WHAT IS REQUIRED
Print, word for word, every line from the beginning of the listing up to and including the line with "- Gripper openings". Pictures are to be excluded.

MATERIAL PROVIDED
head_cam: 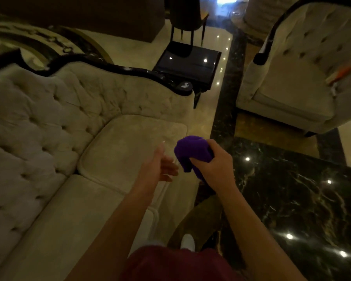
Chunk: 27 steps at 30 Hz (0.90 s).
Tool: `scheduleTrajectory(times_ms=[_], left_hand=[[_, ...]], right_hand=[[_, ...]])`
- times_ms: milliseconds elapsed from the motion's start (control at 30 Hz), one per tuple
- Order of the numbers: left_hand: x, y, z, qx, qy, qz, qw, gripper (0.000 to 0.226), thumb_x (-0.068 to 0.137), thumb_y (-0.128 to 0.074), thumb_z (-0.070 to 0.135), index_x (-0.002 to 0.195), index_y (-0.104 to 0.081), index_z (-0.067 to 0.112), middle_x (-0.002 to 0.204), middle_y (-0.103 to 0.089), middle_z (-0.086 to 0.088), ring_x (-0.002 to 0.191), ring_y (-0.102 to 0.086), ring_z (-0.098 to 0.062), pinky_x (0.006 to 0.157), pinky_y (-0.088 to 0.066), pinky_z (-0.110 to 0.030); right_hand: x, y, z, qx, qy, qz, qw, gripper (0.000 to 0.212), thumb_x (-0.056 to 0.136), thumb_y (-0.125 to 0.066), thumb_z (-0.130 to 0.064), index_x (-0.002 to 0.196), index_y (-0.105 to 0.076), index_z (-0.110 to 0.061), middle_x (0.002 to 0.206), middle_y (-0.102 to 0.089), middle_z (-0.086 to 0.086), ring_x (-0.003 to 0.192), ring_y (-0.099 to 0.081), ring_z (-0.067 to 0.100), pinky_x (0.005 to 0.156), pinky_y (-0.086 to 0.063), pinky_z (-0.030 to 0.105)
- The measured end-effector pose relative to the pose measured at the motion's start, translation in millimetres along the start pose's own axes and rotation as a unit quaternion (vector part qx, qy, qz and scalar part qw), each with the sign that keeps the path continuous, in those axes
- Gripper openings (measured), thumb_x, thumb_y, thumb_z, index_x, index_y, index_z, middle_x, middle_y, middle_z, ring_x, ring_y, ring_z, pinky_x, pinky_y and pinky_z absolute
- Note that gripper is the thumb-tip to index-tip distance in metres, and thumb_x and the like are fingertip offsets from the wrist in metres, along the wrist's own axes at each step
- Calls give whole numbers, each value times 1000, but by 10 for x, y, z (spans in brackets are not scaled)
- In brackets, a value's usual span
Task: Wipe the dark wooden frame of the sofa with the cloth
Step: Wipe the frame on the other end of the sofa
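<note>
Stood beside a pale tufted sofa (49,122), looking down along both bare arms. Right hand (217,161) clenched around a bunched purple cloth (190,153), gripping it from the right side with most of the fabric bulging out to the left and a fold hanging below the fist. Left hand (162,165) released and empty, palm turned toward the cloth, fingers (170,169) spread loosely and just beside the fabric; touching or not, impossible to tell through the blur. Both hands held in the air above the front edge of the end seat cushion (130,142), well apart from the dark wooden frame (118,67). That frame curved glossy and black along the top of the backrest and ended in a rounded scroll (183,87) at the armrest. Cloth nowhere near it, no contact with the wood. Beyond the armrest, a dark glossy side table (190,65) on the shiny floor (292,189), with ceiling lights mirrored in both. Across a strip of dark marble, a matching armchair (292,78) with the same black trim. At the bottom edge, a dark red garment (170,264) and a white shoe (187,241).
</note>
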<state>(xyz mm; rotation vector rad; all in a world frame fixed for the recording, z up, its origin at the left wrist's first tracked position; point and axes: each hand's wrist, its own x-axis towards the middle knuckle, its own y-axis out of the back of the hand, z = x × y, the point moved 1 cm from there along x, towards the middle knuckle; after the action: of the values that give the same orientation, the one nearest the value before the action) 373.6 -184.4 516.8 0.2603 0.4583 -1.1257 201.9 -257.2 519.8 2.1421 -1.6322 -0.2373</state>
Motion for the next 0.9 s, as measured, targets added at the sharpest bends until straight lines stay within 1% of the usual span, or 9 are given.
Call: scheduleTrajectory(times_ms=[67,167,333,400,500,633,733,833,900], left_hand=[[182,-157,171,-120,92,-98,984,83,92,-36,78,115,-68,6,106,-77,-18,97,-75,-32,78,-58,-42],[494,-318,370,-223,102,-116,963,95,80,-42,82,130,-65,5,123,-71,-23,112,-70,-36,84,-61,-44],[1063,-454,601,-342,105,-94,929,71,100,-47,57,136,-57,-3,132,-65,-25,123,-65,-33,104,-52,-44],[1323,-483,646,-336,109,-69,933,56,102,-51,45,135,-59,0,125,-70,-23,113,-71,-32,88,-60,-41],[1761,-496,801,-325,112,-23,939,54,93,-65,34,140,-57,8,126,-71,-17,109,-72,-32,74,-63,-39],[2320,-461,1091,-319,94,-27,943,59,85,-72,41,136,-60,14,122,-75,-9,106,-75,-27,72,-63,-38],[2659,-448,1324,-328,102,-76,936,55,88,-70,39,137,-59,16,127,-73,-9,110,-73,-30,79,-62,-46],[2932,-473,1527,-326,100,-116,933,55,90,-67,38,139,-58,13,132,-69,-12,118,-69,-33,93,-59,-51],[3114,-480,1631,-279,81,-113,950,55,90,-66,41,137,-59,13,130,-71,-11,118,-69,-30,95,-58,-48]], right_hand=[[261,-17,-22,-51,52,-11,997,36,85,-82,-18,118,-67,-23,103,-70,-11,93,-66,1,86,-53,22],[569,-69,-40,-120,91,-38,988,43,80,-84,-18,120,-70,-25,111,-71,-9,104,-62,7,97,-51,38],[1029,-148,13,-125,132,-167,969,49,81,-81,-32,128,-69,-30,138,-65,-13,135,-52,6,120,-33,38],[1279,-127,74,-11,72,-159,985,33,88,-73,-36,120,-71,-32,126,-69,-17,124,-60,4,109,-47,33],[1768,-82,255,106,-19,-40,993,14,97,-65,-27,109,-71,-25,106,-74,-11,106,-69,11,90,-57,27],[2452,-154,500,181,-244,3,953,14,100,-64,-31,113,-69,-28,114,-73,-9,111,-69,14,95,-57,35],[2815,-328,561,321,-375,-51,868,41,87,-68,-59,119,-60,-34,132,-64,2,119,-63,24,102,-55,54],[3083,-498,538,442,-361,-100,815,87,70,-73,-75,141,-49,-33,141,-57,3,130,-58,33,105,-51,62],[3296,-564,494,451,-360,-93,811,98,67,-78,-72,147,-47,-25,143,-59,8,130,-60,35,108,-49,60]])
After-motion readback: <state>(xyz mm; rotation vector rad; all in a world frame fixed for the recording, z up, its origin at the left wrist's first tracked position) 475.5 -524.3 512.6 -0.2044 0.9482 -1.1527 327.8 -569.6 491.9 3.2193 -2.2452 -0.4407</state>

EXERCISE SOLUTION
head_cam: 
Chunk: 27 steps at 30 Hz (0.90 s).
Tool: `scheduleTrajectory(times_ms=[_], left_hand=[[_, ...]], right_hand=[[_, ...]])`
- times_ms: milliseconds elapsed from the motion's start (control at 30 Hz), one per tuple
- Order of the numbers: left_hand: x, y, z, qx, qy, qz, qw, gripper (0.000 to 0.226), thumb_x (-0.068 to 0.137), thumb_y (-0.128 to 0.074), thumb_z (-0.070 to 0.135), index_x (-0.002 to 0.195), index_y (-0.104 to 0.081), index_z (-0.067 to 0.112), middle_x (-0.002 to 0.204), middle_y (-0.103 to 0.089), middle_z (-0.086 to 0.088), ring_x (-0.002 to 0.191), ring_y (-0.102 to 0.086), ring_z (-0.098 to 0.062), pinky_x (0.006 to 0.157), pinky_y (-0.088 to 0.066), pinky_z (-0.110 to 0.030); right_hand: x, y, z, qx, qy, qz, qw, gripper (0.000 to 0.212), thumb_x (-0.056 to 0.136), thumb_y (-0.125 to 0.066), thumb_z (-0.130 to 0.064), index_x (-0.002 to 0.196), index_y (-0.105 to 0.076), index_z (-0.110 to 0.061), middle_x (0.002 to 0.206), middle_y (-0.102 to 0.089), middle_z (-0.086 to 0.086), ring_x (-0.003 to 0.192), ring_y (-0.099 to 0.081), ring_z (-0.067 to 0.100), pinky_x (0.005 to 0.156), pinky_y (-0.086 to 0.063), pinky_z (-0.030 to 0.105)
- The measured end-effector pose relative to the pose measured at the motion's start, translation in millimetres along the start pose's own axes and rotation as a unit quaternion (vector part qx, qy, qz and scalar part qw), each with the sign that keeps the path continuous, in those axes
- Gripper openings (measured), thumb_x, thumb_y, thumb_z, index_x, index_y, index_z, middle_x, middle_y, middle_z, ring_x, ring_y, ring_z, pinky_x, pinky_y and pinky_z absolute

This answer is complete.